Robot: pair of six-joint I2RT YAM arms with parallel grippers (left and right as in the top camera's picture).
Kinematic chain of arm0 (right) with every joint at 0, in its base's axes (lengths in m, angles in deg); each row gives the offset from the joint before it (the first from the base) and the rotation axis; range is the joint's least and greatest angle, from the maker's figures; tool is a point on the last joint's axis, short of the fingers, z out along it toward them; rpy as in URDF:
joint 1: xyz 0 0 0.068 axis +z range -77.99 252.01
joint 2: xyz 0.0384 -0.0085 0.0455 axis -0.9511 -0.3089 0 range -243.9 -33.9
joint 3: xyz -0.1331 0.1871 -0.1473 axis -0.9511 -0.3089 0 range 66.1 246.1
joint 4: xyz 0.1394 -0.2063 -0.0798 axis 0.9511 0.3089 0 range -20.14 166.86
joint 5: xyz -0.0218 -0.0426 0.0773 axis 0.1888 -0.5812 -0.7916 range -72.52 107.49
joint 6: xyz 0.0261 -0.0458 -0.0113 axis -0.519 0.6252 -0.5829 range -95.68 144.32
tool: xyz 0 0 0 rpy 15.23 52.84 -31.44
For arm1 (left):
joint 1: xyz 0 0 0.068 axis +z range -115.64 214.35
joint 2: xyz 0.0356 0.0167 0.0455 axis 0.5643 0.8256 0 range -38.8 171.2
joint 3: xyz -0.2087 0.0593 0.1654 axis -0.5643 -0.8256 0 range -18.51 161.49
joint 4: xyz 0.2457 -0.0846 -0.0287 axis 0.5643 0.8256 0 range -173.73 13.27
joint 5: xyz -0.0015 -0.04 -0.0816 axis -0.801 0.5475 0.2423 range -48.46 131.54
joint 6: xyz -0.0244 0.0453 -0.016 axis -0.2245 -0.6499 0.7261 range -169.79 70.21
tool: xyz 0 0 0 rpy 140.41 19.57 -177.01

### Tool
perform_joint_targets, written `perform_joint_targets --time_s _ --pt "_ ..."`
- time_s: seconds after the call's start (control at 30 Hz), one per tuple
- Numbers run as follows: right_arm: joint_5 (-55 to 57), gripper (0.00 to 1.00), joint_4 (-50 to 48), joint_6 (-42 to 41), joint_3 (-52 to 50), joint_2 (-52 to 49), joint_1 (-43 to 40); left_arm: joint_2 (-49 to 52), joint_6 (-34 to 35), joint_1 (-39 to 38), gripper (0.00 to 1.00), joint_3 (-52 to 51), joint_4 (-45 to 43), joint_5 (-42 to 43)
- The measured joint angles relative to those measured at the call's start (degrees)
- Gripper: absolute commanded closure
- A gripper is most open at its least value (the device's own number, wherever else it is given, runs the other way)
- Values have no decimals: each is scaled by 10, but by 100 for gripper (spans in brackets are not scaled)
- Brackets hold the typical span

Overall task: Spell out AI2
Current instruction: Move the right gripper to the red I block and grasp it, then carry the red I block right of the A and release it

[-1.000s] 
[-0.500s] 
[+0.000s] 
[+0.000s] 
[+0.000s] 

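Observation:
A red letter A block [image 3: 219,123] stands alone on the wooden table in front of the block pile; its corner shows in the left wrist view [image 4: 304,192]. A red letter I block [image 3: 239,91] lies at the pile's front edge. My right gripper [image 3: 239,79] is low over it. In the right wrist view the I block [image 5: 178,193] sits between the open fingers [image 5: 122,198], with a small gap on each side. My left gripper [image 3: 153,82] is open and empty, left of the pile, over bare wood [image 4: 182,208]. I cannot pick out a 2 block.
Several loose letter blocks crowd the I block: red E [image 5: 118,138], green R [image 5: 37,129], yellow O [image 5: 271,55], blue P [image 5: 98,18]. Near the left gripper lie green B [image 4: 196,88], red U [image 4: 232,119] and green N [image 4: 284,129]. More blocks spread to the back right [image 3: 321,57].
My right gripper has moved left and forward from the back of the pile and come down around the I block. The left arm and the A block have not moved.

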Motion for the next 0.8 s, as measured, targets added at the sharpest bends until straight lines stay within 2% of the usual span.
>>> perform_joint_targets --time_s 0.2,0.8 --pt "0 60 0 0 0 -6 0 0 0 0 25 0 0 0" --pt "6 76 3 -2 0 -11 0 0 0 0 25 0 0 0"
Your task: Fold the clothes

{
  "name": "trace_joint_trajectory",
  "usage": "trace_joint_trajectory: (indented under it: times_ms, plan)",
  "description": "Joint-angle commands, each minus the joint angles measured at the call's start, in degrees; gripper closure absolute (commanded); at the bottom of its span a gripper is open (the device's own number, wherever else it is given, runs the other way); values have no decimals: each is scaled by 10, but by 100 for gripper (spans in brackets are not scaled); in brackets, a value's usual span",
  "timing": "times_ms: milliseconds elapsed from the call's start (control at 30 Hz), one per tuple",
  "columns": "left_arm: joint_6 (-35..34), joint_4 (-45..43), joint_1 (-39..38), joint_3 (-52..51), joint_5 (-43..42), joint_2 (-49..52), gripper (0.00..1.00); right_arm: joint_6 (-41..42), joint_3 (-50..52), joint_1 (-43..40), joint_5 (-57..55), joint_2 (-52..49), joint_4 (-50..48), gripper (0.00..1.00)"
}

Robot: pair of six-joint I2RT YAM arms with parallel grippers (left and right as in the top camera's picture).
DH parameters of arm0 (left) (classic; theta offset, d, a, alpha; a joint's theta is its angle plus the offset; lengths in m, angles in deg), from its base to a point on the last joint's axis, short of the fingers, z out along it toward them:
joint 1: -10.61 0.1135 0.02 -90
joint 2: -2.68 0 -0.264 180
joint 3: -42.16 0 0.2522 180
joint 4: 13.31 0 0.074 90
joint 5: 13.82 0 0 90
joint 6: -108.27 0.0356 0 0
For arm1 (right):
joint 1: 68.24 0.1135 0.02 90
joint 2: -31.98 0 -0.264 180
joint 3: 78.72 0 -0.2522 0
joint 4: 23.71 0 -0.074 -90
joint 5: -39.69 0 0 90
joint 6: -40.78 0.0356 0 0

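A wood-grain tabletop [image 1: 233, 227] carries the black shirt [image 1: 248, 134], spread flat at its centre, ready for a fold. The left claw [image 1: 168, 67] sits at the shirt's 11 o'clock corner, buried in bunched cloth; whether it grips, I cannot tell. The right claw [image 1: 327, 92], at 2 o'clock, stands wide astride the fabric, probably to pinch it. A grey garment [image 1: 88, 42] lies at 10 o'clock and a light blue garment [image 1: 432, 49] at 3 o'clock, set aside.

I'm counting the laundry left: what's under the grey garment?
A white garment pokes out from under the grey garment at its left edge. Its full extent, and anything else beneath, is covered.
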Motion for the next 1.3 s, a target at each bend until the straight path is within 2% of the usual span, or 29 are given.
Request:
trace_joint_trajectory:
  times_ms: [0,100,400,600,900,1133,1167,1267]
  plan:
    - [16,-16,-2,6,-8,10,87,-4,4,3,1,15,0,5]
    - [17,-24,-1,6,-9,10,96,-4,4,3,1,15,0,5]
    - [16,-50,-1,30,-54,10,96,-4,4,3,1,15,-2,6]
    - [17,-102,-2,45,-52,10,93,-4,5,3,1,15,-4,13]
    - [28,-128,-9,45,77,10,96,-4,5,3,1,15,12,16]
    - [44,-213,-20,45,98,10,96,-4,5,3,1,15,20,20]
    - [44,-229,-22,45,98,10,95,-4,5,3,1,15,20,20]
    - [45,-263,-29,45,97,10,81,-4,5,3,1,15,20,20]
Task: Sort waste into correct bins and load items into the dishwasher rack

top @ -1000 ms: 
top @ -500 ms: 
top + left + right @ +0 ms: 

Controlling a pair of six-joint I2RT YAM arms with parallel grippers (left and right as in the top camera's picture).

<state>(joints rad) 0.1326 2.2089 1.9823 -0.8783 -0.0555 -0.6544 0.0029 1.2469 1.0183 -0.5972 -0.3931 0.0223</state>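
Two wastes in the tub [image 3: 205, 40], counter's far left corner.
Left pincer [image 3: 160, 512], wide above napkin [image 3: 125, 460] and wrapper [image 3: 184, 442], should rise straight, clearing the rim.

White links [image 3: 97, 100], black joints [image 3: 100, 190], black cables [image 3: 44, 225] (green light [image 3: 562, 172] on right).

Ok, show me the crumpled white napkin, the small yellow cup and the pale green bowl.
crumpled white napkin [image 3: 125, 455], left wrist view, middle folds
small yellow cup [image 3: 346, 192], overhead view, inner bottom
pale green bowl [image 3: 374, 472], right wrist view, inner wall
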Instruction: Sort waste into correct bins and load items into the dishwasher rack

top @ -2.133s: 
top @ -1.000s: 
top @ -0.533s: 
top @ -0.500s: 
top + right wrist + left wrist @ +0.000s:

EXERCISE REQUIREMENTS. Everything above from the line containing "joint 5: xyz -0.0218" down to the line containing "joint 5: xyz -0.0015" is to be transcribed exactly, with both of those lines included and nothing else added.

TASK ANSWER.
joint 5: xyz -0.0218 -0.0426 0.0773 axis 0.1888 -0.5812 -0.7916 range -72.52 107.49
joint 6: xyz 0.0261 -0.0458 -0.0113 axis -0.519 0.6252 -0.5829 range -95.68 144.32
tool: xyz 0 0 0 rpy 15.23 52.84 -31.44
For arm1 (left):
joint 1: xyz 0 0 0.068 axis +z range -115.64 214.35
joint 2: xyz 0.0356 0.0167 0.0455 axis 0.5643 0.8256 0 range -38.8 171.2
joint 3: xyz -0.2087 0.0593 0.1654 axis -0.5643 -0.8256 0 range -18.51 161.49
joint 4: xyz 0.2457 -0.0846 -0.0287 axis 0.5643 0.8256 0 range -173.73 13.27
joint 5: xyz -0.0015 -0.04 -0.0816 axis -0.801 0.5475 0.2423 range -48.46 131.54

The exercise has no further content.